Bahkan, di rumah sekap tersebut Niko justru mengaku dipaksa untuk memberikan keterangan sesuai dengan arahan penyidik KPK dengan iming-iming uang dan liburan mewah dengan private jet, serta pembagian harta sitaan milik Muchtar Effendi.

“Pengondisian Niko Panji Tirtayasa sebagai saksi palsu adalah di rumah sekap tersebut.
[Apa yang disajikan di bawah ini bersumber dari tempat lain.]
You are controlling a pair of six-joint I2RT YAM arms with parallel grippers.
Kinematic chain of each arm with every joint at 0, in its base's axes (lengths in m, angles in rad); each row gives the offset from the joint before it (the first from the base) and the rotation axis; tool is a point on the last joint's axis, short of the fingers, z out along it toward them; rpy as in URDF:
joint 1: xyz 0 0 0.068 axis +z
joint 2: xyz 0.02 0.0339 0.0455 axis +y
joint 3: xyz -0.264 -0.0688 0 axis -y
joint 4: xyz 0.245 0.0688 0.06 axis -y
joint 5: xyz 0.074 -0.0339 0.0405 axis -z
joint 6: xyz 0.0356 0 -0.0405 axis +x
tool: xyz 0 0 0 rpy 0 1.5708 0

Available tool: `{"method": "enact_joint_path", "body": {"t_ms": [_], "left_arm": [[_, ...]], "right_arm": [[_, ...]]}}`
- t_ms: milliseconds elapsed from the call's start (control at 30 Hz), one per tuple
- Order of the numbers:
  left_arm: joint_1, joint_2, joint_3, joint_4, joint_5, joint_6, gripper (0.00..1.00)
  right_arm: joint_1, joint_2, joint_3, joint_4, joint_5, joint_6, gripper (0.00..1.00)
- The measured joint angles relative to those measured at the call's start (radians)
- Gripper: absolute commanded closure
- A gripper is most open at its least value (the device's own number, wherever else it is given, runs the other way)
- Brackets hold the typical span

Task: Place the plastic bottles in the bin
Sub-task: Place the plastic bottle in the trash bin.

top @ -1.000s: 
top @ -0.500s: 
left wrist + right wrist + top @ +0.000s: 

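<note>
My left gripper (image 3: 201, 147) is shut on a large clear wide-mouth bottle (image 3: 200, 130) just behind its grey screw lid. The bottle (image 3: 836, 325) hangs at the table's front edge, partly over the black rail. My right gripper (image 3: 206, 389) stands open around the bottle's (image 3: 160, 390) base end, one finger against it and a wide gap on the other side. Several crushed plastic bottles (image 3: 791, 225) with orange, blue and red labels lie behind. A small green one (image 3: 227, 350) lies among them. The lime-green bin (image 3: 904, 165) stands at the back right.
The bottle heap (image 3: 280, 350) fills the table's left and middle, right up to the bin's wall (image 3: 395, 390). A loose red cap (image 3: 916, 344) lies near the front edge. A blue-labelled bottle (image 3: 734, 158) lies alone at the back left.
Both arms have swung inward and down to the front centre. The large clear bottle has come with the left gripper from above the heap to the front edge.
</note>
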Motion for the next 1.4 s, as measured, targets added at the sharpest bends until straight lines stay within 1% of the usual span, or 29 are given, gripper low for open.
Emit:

Niko juga dibuatkan KTP (kartu tanda penduduk) palsu oleh oknum penyidik KPK dengan nama Miko, Kiko dan Samsul untuk kepentingan di pengadilan,” sebut Misbakhun.

Misbakhun juga mengatakan, pada audit Badan Pemeriksa Keuangan (BPK) terhadap KPK juga tidak ada anggaran untuk menyewa dan membiayai safe house.

Padahal, bendaharawan KPK seharusnya memungut pajak pertambahan nilai (PPN) dari penyewaan safe house dan melakukan potongan pajak penghasilan (PPh) Pasal 23.

Pada penjelasan Febri Diansyah soal safe house KPK, kata Misbakhun, tidak menggambarkan sebuah proses yang transparan dan akuntabel secara keuangan.

Karena itu kata dia KPK harus dapat menjelaskan asal dana yang dipergunakan untuk membiayai rumah sekap ataupun safe house, menyewa private jet, hingga membiayai liburan Niko.

“Sikap defensif yang diberikan KPK yang disampaikan oleh Juru Bicara Febri Diansyah ini sudah selayaknya membuat kita bersama berpikir kenapa. Apakah ada sesuatu yang harus ditutupinya?” kata Misbakhun.

Dia menegaskan, jika lembaga antirasuah itu terus bersikap defensif maka hal itu akan membuat Pansus Angket KPK terus bertanya-tanya.

“Apakah itu sikap untuk membela diri, pembenaran, atau untuk menutupi sesuatu yang kurang layak diketahui oleh publik?” kata Misbakhun.

Sebelumnya Juru Bicara KPK Febri Diansyah telah merespon pernyataan Wakil Ketua Pansus Hak Angket KPK Masinton Pasaribu yang menyebut jika KPK memiliki rumah sekap untuk mengondisikan saksi palsu.

Rumah itu kata Febri sebagai rumah aman yang diberikan untuk para saksi.